**Work to complete:**
From start to end of the material below, restate each line exactly.

::::::::

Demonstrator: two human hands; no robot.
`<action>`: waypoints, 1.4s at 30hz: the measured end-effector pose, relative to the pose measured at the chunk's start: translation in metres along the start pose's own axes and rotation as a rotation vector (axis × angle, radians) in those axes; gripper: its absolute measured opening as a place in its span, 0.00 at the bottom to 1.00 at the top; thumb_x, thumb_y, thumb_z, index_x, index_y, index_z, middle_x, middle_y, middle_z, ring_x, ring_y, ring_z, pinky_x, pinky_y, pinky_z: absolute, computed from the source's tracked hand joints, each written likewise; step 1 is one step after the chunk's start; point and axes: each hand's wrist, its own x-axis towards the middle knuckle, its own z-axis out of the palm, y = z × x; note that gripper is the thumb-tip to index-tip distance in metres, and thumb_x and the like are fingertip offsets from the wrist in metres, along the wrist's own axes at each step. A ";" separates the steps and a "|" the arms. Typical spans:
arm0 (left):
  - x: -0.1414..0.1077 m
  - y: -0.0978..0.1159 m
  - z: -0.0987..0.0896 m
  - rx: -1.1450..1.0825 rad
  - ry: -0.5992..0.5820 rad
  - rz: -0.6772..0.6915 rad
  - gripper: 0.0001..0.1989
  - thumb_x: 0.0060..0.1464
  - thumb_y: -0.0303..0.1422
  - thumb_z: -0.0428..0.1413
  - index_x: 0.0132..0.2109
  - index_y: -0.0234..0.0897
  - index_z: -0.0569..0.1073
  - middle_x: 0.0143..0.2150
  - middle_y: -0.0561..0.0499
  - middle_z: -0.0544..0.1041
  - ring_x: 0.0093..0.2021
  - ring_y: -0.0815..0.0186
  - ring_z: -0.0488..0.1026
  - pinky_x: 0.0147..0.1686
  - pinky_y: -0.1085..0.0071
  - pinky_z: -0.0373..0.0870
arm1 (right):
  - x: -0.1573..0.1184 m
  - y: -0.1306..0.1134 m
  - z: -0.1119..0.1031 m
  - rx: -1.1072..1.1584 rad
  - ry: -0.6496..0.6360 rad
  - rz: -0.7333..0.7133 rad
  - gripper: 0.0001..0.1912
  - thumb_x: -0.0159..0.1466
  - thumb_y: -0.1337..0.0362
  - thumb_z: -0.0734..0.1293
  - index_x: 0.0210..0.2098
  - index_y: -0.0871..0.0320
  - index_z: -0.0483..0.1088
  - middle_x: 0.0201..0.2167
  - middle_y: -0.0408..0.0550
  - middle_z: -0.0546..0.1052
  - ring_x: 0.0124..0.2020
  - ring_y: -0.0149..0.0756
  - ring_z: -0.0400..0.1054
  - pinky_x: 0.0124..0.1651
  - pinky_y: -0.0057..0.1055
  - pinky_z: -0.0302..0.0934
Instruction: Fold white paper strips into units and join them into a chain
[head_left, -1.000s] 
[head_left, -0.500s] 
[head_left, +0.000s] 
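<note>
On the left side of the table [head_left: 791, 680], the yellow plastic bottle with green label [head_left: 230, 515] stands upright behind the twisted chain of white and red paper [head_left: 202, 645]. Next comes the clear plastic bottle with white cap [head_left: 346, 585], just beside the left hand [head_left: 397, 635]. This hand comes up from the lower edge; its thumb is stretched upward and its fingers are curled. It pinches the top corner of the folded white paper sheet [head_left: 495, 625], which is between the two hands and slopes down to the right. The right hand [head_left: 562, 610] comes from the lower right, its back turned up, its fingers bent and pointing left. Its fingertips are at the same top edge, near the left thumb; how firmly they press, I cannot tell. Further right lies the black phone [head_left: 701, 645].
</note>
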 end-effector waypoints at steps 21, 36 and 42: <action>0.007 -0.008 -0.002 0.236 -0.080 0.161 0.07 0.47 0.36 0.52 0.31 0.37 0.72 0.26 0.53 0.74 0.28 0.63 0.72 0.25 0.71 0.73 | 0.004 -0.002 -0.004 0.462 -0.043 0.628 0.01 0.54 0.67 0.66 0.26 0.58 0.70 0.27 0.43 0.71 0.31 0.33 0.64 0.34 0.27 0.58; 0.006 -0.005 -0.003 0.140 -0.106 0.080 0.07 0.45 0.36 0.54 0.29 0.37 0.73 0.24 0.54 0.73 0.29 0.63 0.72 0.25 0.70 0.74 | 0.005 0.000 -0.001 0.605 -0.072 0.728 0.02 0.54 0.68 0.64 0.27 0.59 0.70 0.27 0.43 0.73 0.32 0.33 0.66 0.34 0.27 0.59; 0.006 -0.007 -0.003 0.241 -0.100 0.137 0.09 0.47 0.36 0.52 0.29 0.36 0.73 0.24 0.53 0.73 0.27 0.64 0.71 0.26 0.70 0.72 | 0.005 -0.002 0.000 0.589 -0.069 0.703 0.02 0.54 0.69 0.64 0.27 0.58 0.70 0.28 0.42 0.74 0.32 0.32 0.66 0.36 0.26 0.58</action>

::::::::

**Output below:**
Demonstrator: two human hands; no robot.
`<action>`: waypoints, 1.4s at 30hz: the measured end-effector pose, relative to the pose measured at the chunk's start: translation in metres along the start pose's own axes and rotation as a rotation vector (axis × angle, radians) in those axes; gripper: its absolute measured opening as a place in its span, 0.00 at the bottom to 1.00 at the top; thumb_x, thumb_y, thumb_z, index_x, index_y, index_z, middle_x, middle_y, middle_z, ring_x, ring_y, ring_z, pinky_x, pinky_y, pinky_z: absolute, computed from the source's tracked hand joints, each written likewise; step 1 is one step after the chunk's start; point and axes: each hand's wrist, its own x-axis towards the middle knuckle, its own z-axis out of the palm, y = z × x; note that gripper is the thumb-tip to index-tip distance in metres, and thumb_x and the like are fingertip offsets from the wrist in metres, along the wrist's own axes at each step. A ";" separates the steps and a "|" the arms. Typical spans:
arm0 (left):
  - x: -0.1414..0.1077 m
  - y: -0.0978..0.1159 m
  - z: -0.0987..0.0896 m
  - rx: -1.1450..1.0825 rad
  - ry: -0.5992..0.5820 rad
  - rz: -0.6772..0.6915 rad
  - gripper: 0.0001..0.1989
  - thumb_x: 0.0060..0.1464
  - thumb_y: -0.0303..0.1422
  - thumb_z: -0.0428..0.1413
  - index_x: 0.0132..0.2109
  - index_y: -0.0234..0.0897
  - index_z: -0.0569..0.1073
  - middle_x: 0.0143..0.2150
  - middle_y: -0.0561..0.0499
  - middle_z: -0.0544..0.1041
  - ring_x: 0.0093..0.2021
  - ring_y: -0.0815..0.0186
  - ring_z: -0.0488..0.1026
  - pinky_x: 0.0147..0.1686
  - pinky_y: -0.1085..0.0071
  - pinky_z: -0.0373..0.0870
arm1 (right):
  - x: -0.1573..0.1184 m
  - y: -0.1306..0.1134 m
  - z: -0.1119..0.1031 m
  - rx: -1.1072..1.1584 rad
  - ry: -0.6496..0.6360 rad
  - rz: -0.7333..0.7133 rad
  - gripper: 0.0001..0.1912
  - thumb_x: -0.0159..0.1466
  - thumb_y: -0.1337..0.0362
  - thumb_z: -0.0734..0.1293
  - index_x: 0.0210..0.2098
  - index_y: -0.0871..0.0320
  - index_z: -0.0483..0.1088
  - middle_x: 0.0201..0.2167
  - middle_y: -0.0408..0.0550
  - middle_z: -0.0546..0.1052
  - ring_x: 0.0124..0.2020
  - ring_y: -0.0149..0.0756
  - ring_z: -0.0400..0.1054
  - pinky_x: 0.0124..0.1651
  - pinky_y: -0.0057..0.1055
  - pinky_z: -0.0302..0.0934
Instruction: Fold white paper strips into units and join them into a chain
[head_left, -1.000s] 
[head_left, -0.500s] 
[head_left, +0.000s] 
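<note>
On the left side of the table [head_left: 791, 680], the yellow plastic bottle with green label [head_left: 230, 515] stands upright behind the twisted chain of white and red paper [head_left: 202, 645]. Next comes the clear plastic bottle with white cap [head_left: 346, 585], just beside the left hand [head_left: 397, 635]. This hand comes up from the lower edge; its thumb is stretched upward and its fingers are curled. It pinches the top corner of the folded white paper sheet [head_left: 495, 625], which is between the two hands and slopes down to the right. The right hand [head_left: 562, 610] comes from the lower right, its back turned up, its fingers bent and pointing left. Its fingertips are at the same top edge, near the left thumb; how firmly they press, I cannot tell. Further right lies the black phone [head_left: 701, 645].
</note>
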 end-effector waypoints at steps 21, 36 and 42: <action>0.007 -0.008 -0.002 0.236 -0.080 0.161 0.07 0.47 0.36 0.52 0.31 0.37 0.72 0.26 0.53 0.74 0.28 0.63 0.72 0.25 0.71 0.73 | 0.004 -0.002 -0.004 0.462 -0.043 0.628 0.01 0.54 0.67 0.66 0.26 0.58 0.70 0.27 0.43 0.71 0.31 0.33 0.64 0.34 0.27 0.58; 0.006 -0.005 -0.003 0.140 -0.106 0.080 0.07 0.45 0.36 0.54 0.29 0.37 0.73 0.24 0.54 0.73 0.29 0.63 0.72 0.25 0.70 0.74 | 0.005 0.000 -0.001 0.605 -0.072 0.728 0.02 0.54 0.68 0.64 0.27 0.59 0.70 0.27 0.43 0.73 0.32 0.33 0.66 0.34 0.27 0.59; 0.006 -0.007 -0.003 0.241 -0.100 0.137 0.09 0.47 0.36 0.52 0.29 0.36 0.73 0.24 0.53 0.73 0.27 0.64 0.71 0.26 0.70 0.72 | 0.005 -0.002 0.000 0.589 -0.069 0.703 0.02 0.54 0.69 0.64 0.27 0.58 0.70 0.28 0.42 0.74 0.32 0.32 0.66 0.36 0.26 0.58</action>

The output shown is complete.